At Discover, I was responsible for crafting our cloud strategy, oversaw the early delivery of that strategy, and helped ensured that development teams and their applications were aligned to that strategy. In this article, I will provide a glimpse into our hybrid cloud approach, and discuss the role Kubernetes played. I will also discuss aspects of our security principles as it applied to Kubernetes in the cloud.
Our approach to cloud consumption
When we first embarked on our journey to the cloud, we created a North Star that directed us on our approach to cloud services consumption. For us, the North Star is:
A hybrid cloud, that's fit for purpose, and allows for rapid innovation, provides consistent, common patterns for security, networking, and physical/virtual resources, that is unencumbered by legacy processes.
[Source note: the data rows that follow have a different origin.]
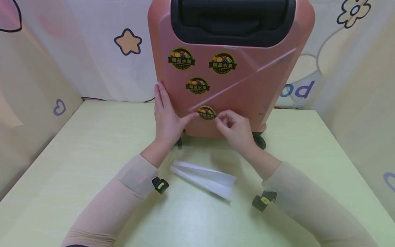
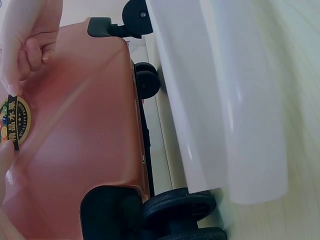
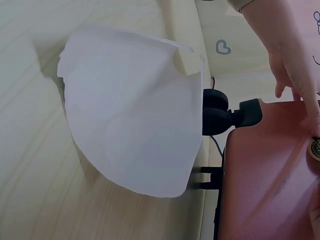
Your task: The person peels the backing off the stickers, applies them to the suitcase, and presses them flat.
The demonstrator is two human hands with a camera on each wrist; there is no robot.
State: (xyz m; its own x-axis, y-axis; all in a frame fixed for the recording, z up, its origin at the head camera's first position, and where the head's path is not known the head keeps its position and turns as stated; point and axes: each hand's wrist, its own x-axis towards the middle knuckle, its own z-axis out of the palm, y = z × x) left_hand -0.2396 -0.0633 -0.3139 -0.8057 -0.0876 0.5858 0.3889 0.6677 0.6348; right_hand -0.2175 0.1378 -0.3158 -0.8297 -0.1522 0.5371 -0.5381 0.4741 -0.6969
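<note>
A pink suitcase point(image 1: 240, 89) stands upright on the table, with a round fruit sticker point(image 1: 206, 113) low on its front. My left hand point(image 1: 166, 121) lies along the suitcase's left edge, fingers straight, its thumb touching the sticker's left end. At the opposite end, my right hand point(image 1: 236, 130) pinches the sticker's tip between thumb and index finger, the other fingers curled. The left wrist view shows the sticker point(image 2: 22, 120) close against the shell between both hands. Three matching stickers are on the shell above, including one in the middle point(image 1: 197, 85).
A curled white sheet point(image 1: 206, 178) lies on the table point(image 1: 92, 144) in front of the suitcase. Black wheels point(image 1: 259, 140) support the suitcase. Behind it hangs a patterned curtain point(image 1: 92, 44), and a thin dark cord point(image 1: 92, 98) runs along the table's back edge.
</note>
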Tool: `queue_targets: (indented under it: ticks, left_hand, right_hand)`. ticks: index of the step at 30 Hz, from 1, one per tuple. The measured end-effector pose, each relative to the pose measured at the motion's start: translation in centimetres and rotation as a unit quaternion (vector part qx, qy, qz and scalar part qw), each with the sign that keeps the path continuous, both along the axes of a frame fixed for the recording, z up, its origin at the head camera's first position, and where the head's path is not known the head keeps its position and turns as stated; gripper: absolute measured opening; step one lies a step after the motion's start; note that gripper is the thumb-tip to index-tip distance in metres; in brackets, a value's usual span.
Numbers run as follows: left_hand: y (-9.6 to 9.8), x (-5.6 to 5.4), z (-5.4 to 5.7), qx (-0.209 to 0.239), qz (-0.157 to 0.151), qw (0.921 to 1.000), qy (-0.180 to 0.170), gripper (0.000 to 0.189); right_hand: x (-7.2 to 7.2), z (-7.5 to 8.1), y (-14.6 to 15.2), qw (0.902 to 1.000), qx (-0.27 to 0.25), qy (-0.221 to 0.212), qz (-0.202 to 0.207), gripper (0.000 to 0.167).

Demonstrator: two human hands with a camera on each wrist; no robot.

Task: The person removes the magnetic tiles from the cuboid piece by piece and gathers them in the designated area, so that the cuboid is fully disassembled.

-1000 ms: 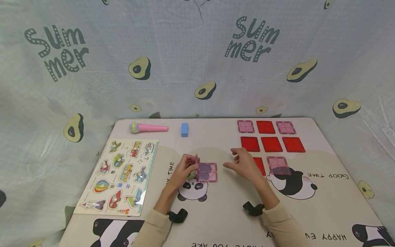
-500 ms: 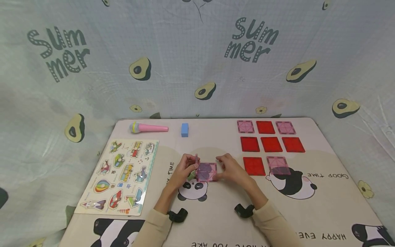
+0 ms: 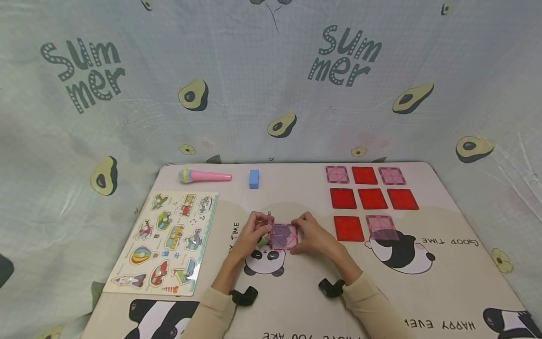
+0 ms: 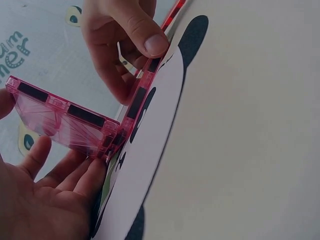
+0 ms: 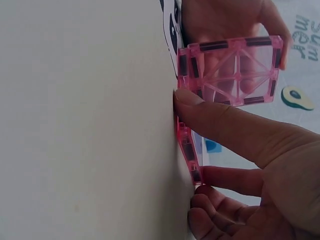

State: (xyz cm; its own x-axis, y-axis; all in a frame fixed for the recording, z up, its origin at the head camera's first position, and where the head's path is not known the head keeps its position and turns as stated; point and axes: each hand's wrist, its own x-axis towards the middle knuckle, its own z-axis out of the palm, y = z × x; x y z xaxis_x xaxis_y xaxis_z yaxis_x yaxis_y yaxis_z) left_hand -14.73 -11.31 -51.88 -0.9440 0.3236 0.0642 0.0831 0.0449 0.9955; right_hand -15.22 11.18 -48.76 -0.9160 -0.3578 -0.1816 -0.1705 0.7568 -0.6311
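Observation:
A pink see-through magnetic tile (image 3: 284, 237) lies flat on the mat, over part of a printed panda. Along its left edge stands a second pink tile (image 5: 237, 72), upright and joined to it at a corner-like angle. My left hand (image 3: 249, 239) holds the upright tile, fingers behind its outer face and thumb at its top edge. My right hand (image 3: 314, 237) pinches the flat tile by its right side, the thumb (image 5: 190, 97) at the near edge and a finger at the far corner.
Red tiles (image 3: 372, 198) and pink tiles (image 3: 381, 228) lie in rows at the right. At the left is a puzzle board (image 3: 169, 245) with vehicle pictures. A pink toy microphone (image 3: 207, 176) and a blue block (image 3: 253, 179) lie at the back, before a hanging avocado-print cloth (image 3: 237, 94).
My right hand has come left from beside the red tiles and taken hold of the flat tile's right side. The left hand keeps its place on the upright tile.

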Motion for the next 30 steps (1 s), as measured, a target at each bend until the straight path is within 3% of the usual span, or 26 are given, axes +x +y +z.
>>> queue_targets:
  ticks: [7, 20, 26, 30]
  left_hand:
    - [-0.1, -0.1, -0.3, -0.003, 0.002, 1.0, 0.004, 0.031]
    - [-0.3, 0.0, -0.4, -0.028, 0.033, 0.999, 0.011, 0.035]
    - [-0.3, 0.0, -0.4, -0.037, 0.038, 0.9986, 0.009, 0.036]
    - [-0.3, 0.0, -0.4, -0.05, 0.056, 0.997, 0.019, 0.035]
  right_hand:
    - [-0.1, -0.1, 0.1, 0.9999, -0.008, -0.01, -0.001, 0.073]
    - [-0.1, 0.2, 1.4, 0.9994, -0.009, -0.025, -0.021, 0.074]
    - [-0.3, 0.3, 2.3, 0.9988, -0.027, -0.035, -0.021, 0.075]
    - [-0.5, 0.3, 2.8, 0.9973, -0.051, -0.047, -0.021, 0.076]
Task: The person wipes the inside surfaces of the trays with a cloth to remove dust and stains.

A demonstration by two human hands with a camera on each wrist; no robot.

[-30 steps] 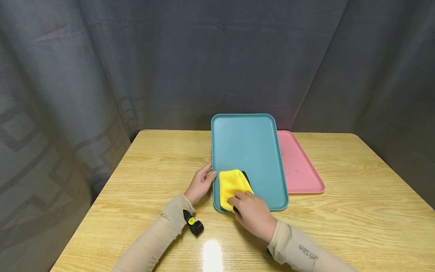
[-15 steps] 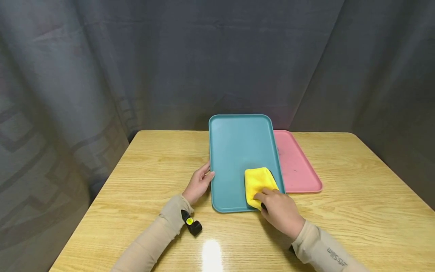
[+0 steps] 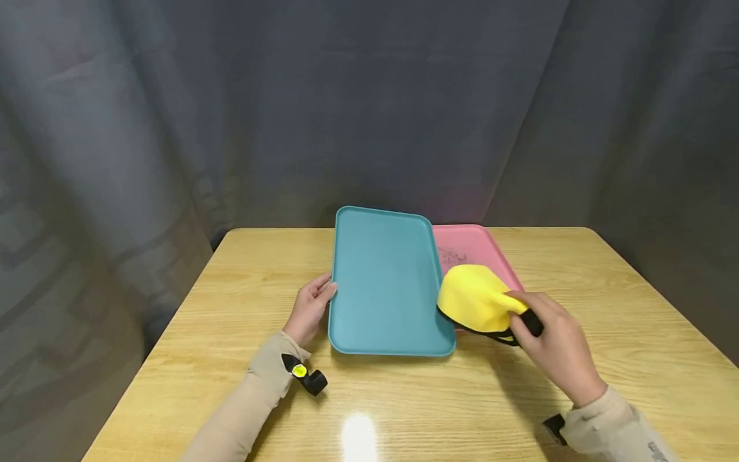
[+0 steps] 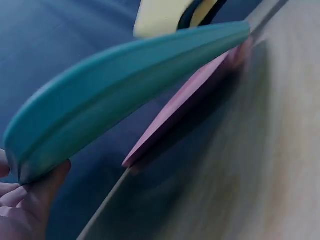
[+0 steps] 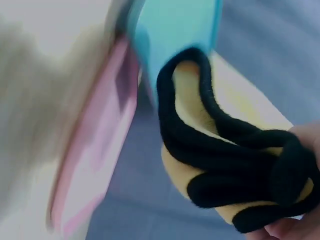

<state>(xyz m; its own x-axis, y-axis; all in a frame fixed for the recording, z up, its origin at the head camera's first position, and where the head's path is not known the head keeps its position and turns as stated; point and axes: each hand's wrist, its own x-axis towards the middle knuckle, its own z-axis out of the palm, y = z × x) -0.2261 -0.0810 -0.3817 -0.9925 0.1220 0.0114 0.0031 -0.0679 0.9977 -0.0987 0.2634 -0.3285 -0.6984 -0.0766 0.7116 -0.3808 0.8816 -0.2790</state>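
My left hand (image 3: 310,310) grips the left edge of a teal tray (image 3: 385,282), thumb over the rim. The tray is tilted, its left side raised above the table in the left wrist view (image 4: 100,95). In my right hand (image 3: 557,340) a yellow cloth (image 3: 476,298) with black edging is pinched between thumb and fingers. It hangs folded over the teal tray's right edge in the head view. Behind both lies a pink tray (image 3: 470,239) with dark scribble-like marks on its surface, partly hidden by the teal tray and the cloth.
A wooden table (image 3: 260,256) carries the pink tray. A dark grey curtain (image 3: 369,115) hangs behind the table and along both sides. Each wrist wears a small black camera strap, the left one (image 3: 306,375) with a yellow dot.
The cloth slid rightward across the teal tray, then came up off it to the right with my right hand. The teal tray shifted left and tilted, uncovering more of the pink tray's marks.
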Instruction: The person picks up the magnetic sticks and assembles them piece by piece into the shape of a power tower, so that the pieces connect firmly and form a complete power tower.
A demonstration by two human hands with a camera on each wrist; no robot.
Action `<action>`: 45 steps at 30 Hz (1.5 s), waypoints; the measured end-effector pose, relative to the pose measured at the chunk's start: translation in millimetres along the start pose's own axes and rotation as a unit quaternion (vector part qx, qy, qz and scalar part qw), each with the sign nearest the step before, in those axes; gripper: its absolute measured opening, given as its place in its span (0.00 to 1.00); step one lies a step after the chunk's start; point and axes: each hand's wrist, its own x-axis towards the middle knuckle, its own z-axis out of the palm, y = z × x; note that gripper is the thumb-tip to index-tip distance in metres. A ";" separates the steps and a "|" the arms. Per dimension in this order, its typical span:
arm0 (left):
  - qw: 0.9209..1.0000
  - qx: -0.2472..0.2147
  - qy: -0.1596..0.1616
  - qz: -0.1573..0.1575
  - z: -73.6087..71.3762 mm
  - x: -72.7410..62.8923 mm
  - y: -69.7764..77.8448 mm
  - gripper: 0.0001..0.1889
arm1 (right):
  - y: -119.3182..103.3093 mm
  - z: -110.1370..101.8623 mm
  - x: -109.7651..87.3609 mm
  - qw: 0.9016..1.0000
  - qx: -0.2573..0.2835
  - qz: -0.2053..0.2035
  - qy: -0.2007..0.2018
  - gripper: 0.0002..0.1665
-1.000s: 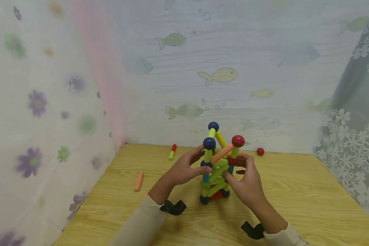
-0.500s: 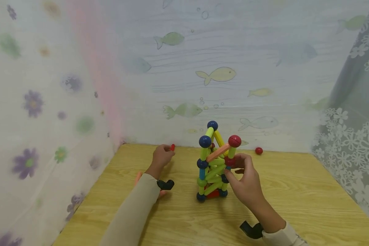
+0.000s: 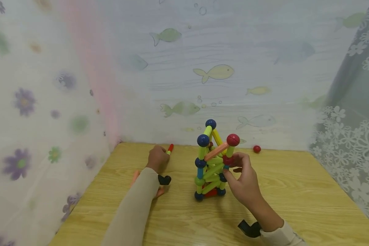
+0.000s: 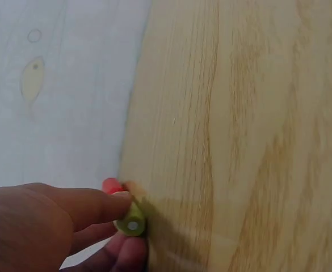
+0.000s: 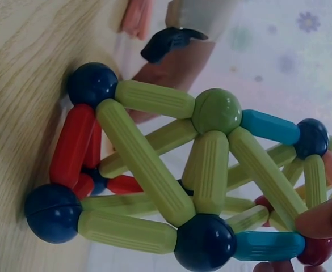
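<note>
A tall tower of building sticks and balls (image 3: 213, 169) stands upright on the table. In the right wrist view its yellow-green sticks (image 5: 146, 161) and dark blue balls (image 5: 204, 242) appear close up. My right hand (image 3: 244, 181) grips the tower's right side near a red ball (image 3: 228, 160); its thumb and fingers show at the edge of the right wrist view. Off to the left, my left hand (image 3: 158, 159) pinches a red and yellow-green stick (image 4: 133, 222) between thumb and fingers, low over the far edge of the table. Part of that stick is hidden by the fingers.
Orange sticks (image 3: 136, 176) lie on the wooden table (image 3: 283, 205) beside the left sleeve, partly covered by it. A loose red ball (image 3: 257, 149) rests near the back edge. Printed cloth (image 3: 147, 85) hangs behind and at the left.
My left hand has let go of the tower, reached left and back, and taken hold of the red and yellow-green stick. My right hand still holds the tower, which stays in place.
</note>
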 end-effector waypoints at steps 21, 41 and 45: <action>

Our multi-year strategy is constantly evolving, but has always reflected both our short and long term goals. As a financial services company that operates internationally we knew we would have to architect for future regulations related to data privacy, data sovereignty, and the like. We understood the relative strengths of each provider and targeted them consistent with our fit for purpose principle.
Key to our hybrid cloud approach was our goal of consistency, consistency in what services we offered to our development teams and consistency in terms of how we built, deployed, ran and supported our applications. In order to achieve this goal we adopted a runtime abstraction layer over our private and public cloud providers, Kubernetes. In addition to Kubernetes we created common mechanisms to build, deploy, and interact with Kubernetes and the services offered through it.
How we use Kubernetes
The following image shows how we're using Kubernetes at Discover, with Kubernetes clusters in multiple cloud providers. These clusters are not islands unto themselves. The intention is to create a federated mesh of clusters, ensuring discovery and intelligent routing across clusters regardless of cloud provider. Additionally, a simplified experience for our development community that minimizes the degree to which they have to concern themselves with cloud provider specific nuances.
When it comes to the hundreds of cloud provider and Kubernetes-hosted services, we are very intentional in our choice of services that may create gravity around a specific cloud provider. We also take a measured approach when choosing Kubernetes hosted services as it generally has a higher operational cost to us. Regardless of where we consume services from, we always create a consistent interface for consumers.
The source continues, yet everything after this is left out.